Ich möchte Ihnen jetzt nicht so sehr ans Herz, sondern vor allem in den Kopf legen, diesen Antrag heute nicht abzulehnen, sondern ihn zumindest zu überweisen, wenn Sie sich nicht vor allen Hamburger Ärztinnen und Ärzten und der Landesärztekammer blamieren wollen.

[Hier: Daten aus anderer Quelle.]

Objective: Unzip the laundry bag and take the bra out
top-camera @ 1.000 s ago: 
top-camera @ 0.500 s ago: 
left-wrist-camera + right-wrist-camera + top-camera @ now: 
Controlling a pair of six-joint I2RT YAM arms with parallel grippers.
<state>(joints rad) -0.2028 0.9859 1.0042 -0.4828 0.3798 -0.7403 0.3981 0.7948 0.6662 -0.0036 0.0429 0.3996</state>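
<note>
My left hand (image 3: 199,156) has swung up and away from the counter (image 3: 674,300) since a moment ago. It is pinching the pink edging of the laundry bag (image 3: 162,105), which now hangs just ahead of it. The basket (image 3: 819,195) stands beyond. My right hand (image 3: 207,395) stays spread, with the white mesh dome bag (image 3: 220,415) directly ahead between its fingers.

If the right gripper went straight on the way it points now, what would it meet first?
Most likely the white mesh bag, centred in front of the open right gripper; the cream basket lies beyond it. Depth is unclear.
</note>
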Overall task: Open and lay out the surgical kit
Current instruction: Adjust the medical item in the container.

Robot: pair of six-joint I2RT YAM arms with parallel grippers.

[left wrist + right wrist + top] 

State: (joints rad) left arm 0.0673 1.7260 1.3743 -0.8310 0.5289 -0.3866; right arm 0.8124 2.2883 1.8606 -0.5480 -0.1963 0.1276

(Beifall bei der LINKEN und bei der SPD)

Meine Damen und Herren! Es liegen mir keine weiteren Wortmeldungen vor. Wir kommen zur Abstimmung.

Wer stimmt einer Überweisung der Drucksache 19/6388 an den Ausschuss für Gesundheit- und Verbraucherschutz zu? – Gegenprobe.– Enthaltungen? – Das ist mit Mehrheit abgelehnt.

Dann lasse ich in der Sache abstimmen.

Wer möchte sich dem Antrag der Fraktion DIE LINKE aus der Drucksache 19/6388 anschließen? – Gegenprobe. – Enthaltungen? – Das ist mit Mehrheit abgelehnt.

Wir kommen zu Punkt 6, den Berichten des Eingabenausschusses, Drucksachen 19/6208 bis 19/ 6211.

[Bericht des Eingabenausschusses: Eingaben

Drs 19/6208 –]

[Bericht des Eingabenausschusses: Eingaben – Drs 19/6209 –]

[Bericht des Eingabenausschusses: Eingaben – Drs 19/6210 –]

[Bericht des Eingabenausschusses: Eingaben – Drs 19/6211 –]

Ich beginne mit dem Bericht 19/6208.

Wer möchte der Empfehlung folgen, die der Eingabenausschuss zu der Eingabe 386/10 abgegeben hat? – Gegenprobe. – Enthaltungen? – Das ist mit Mehrheit beschlossen.

Wer schließt sich den Empfehlungen zu den übrigen Eingaben an? – Gegenprobe. – Enthaltungen? – Das ist einstimmig so beschlossen.